Здесь было четыре класса пациентов. Класс с особыми мерами предосторожности, класс I, класс II и класс III. Класс с особыми мерами предосторожности был ограничен комнатой для наблюдения. Там были в основном аутисты и самоубийцы. В комнате всё время находились два специалиста, и большинство содержантов оставались связанными либо в надкроватных сетках Posey, либо в смирительных рубашках Bard Parker. Класс I не мог покинуть здание А, главное крыло; их мир был спальней и комнатой отдыха. Но класс II должен был жить в здании B, и ему разрешалось есть в столовой. Класс II также наслаждался роскошью экскурсий под присмотром, волейболом на свежем воздухе и полным блужданием по зданиям от B до E. Они могли пойти в регистратуру, рядом с которой была библиотека и музыкальный уголок, а также автомат с закусками — при условии, что они были в сопровождении лаборанта или пациента класса III.

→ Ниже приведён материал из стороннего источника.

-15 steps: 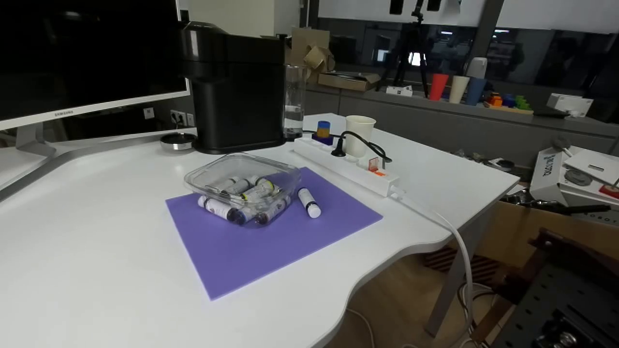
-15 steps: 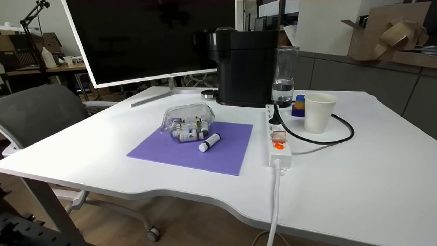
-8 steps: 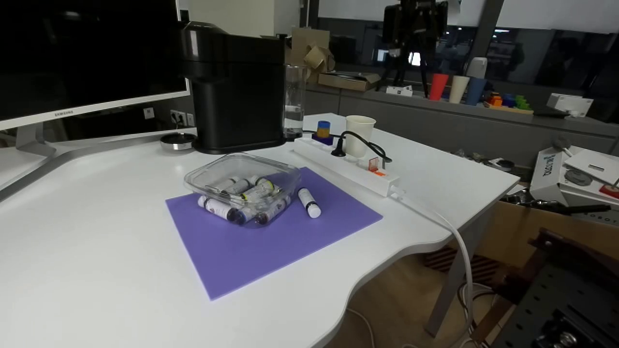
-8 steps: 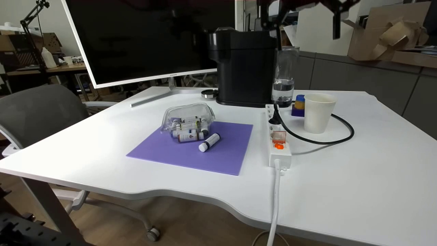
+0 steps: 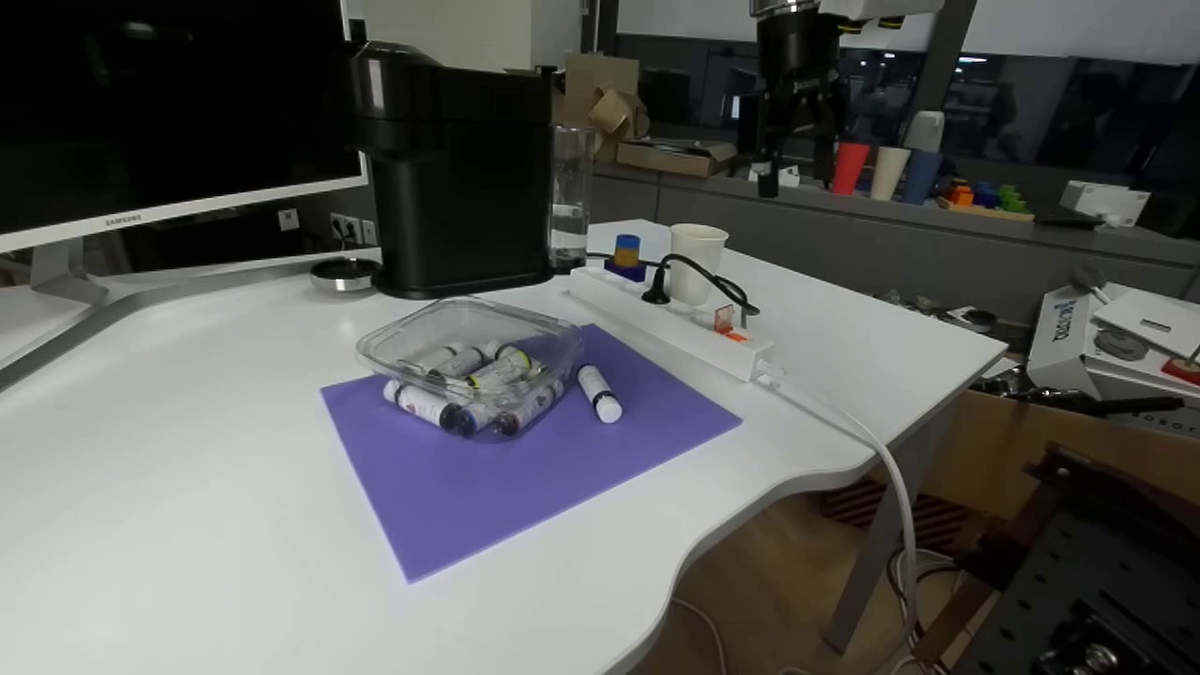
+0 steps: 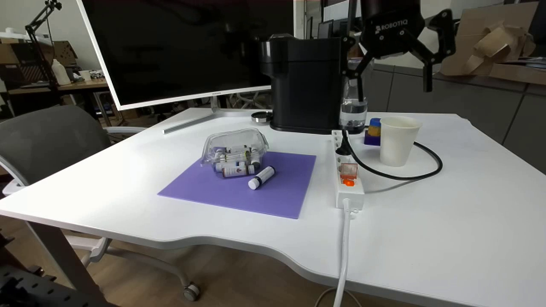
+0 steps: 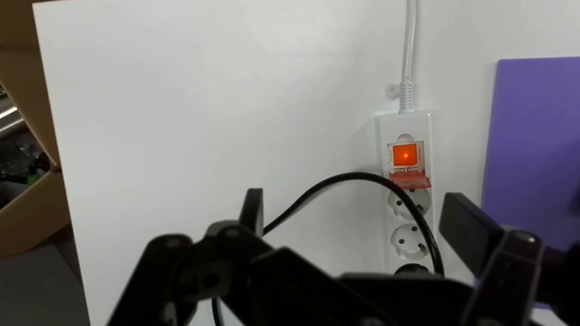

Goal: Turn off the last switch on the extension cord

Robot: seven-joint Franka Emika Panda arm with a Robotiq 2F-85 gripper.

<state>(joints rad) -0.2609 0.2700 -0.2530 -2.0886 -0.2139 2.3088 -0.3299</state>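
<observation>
One orange switch (image 7: 404, 155), and only the wrist view lets me see it shining at its centre. Extension cord (image 5: 656, 323) just lies on the white table (image 6: 448, 234) beside the purple mat (image 5: 525, 478), gripper (image 6: 394, 94) up in the air, fingers (image 6: 427, 79) spread wide.

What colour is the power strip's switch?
The switch is orange with a brighter spot, best seen in the wrist view.

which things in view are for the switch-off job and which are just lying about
For the job:
white power strip
orange switch, apparently lit
red cover, flipped up beside it
black plug, in the strip
white cable
gripper, open

Just lying about:
purple mat
clear tub holding markers
loose marker
white cup
coloured blocks
black machine
monitor
</observation>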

На прошлой неделе Эрик прошёл проверку совета директоров на получение статуса класса II. А Дюк уже почти год был классом III.
Они вдвоём заключили сделку.
Ещё одна роскошь статуса более высокого класса заключалась в том, что вы могли пользоваться телефоном-автоматом в приёмной в любое время с девяти утра до десяти вечера. Сделка Дюка заключалась в следующем: он воспользуется своей привилегией сопроводителя класса III, чтобы отвести Эрика к телефону-автомату, а также даст ему мелочь на звонки. У Дюка был дядя, который каждый месяц присылал ему деньги и сигареты. В автомате пациенты классов II и III могли купить всё, что хотели: сэндвичи для микроволновки, шоколадные батончики, Coca-Cola. Магнитометр Diebold на входе предотвратит попадание в общежитие любых острых металлических предметов, таких, например, как крышки от бутылок.

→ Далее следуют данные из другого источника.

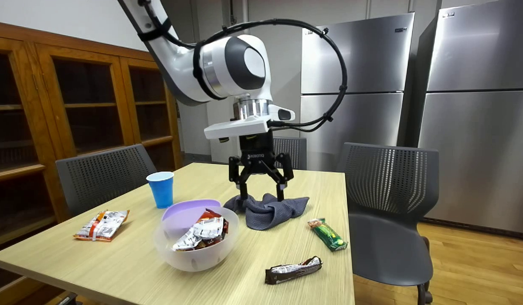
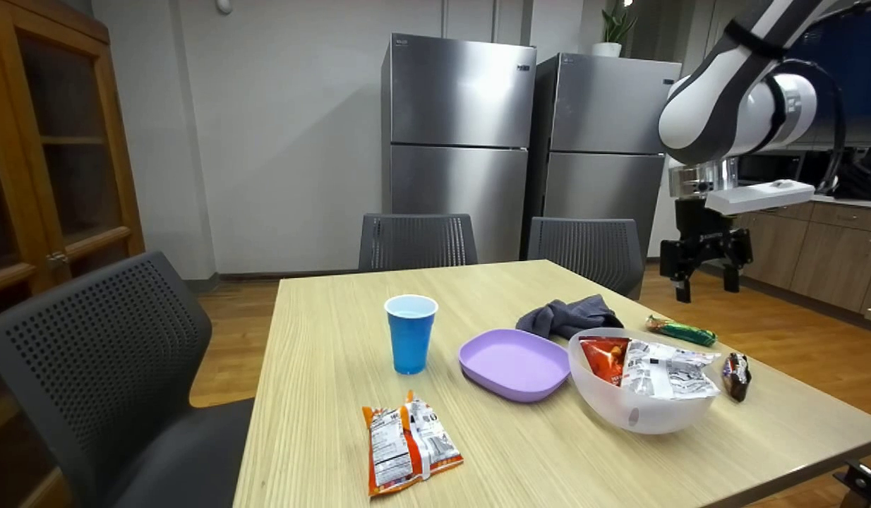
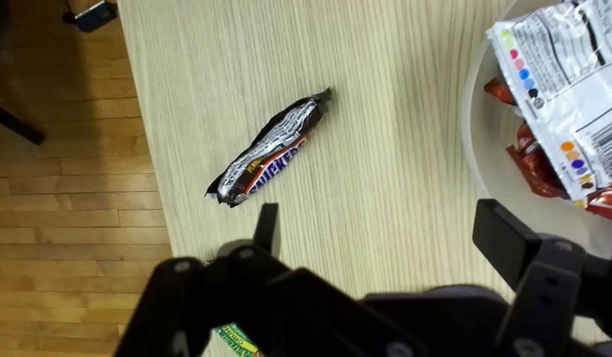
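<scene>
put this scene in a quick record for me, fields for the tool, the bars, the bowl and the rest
Tool: open, raised above the table, holding nothing
Snickers bar: lying on the table, not touched by the tool
Green-wrapped bar: lying on the table near its edge
Translucent bowl: holds a silvery-white packet and red packaging
Purple plate: beside the bowl
Gray cloth: crumpled on the table
Blue cup: upright
Orange-and-white packet: lying apart from the bowl
</scene>
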`<state>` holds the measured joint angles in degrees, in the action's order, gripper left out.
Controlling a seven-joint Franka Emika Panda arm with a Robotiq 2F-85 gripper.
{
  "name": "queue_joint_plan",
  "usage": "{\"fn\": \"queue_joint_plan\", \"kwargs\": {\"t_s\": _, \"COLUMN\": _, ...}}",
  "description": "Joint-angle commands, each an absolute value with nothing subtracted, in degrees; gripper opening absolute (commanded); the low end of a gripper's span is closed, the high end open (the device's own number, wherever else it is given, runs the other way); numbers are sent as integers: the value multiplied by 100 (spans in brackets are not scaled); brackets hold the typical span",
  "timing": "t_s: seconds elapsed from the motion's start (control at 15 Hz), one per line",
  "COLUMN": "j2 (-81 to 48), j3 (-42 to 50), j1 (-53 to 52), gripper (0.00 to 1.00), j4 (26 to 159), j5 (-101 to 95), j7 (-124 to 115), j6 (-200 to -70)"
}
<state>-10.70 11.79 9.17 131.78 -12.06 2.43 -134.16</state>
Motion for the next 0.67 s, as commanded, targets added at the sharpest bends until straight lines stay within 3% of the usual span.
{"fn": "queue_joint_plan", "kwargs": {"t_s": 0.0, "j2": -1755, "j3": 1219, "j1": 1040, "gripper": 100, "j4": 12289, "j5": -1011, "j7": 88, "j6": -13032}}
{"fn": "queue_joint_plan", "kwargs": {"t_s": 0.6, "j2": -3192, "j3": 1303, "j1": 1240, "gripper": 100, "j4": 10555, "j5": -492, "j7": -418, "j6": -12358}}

— Итак, вот в чём дело, — предложил Дюк. — Один поход к телефону и тридцать пять центов за отсос.
Первые несколько раз были ужасны, но Эрик заставил себя привыкнуть. У него были деньги на свободе, но некому было принести их ему. Как ещё он мог зарабатывать деньги здесь? Несколько раз Дюк отказывался платить.
— Нет, пока ты не поймёшь, как это делать правильно, фея. Держи губы над зубами.
В конце концов, Эрик научился «делать правильно».
— Просто потому, что я позволил тебе это сделать, — однажды подтвердил Дюк, — я не хочу, чтобы ты думал, что я какой-то педик. Ну… Нет. Я думаю обо всех своих цыпочках, которых я трахал, пока ты сосёшь мне.
Дюк был тем, кого врачи называли «сценическим социопатом с однополярными гиперэротическими наклонностями». Он хвастался сексуальными преступлениями своего прошлого. Он изнасиловал десятки девушек, в основном «барных деревенщин и наркоманок», как он их называл.
— Убил многих из них тоже.
— Почему? — спросил Эрик своим надломившимся голосом.
— Ах, что за вопросы, фея? Вот дерьмо! Убить их — лучшая часть. Ничего страшного, если ты их убьёшь, — он расхохотался. — Однажды я подобрал эту худенькую белокурую сучку. Я посадил её на заднее сиденье своего фургона, понимаешь, и я выбил из неё всё дерьмо. Боже, она была так обдолбана наркотиками, что не понимала, что происходит; я мог бы засунуть баранью ногу ей в задницу. В любом случае, когда я уже собирался кончить, я снёс ей затылок своим Ruger Redhawk.
— Это отвратительно, чувак, — ответил Эрик. — Ты чёртов монстр.
— Смотрите, кто заговорил! — ответил Дюк. — Ты убил кучу младенцев и называешь меня монстром? Дело в том, сука, что мы все внутри монстры.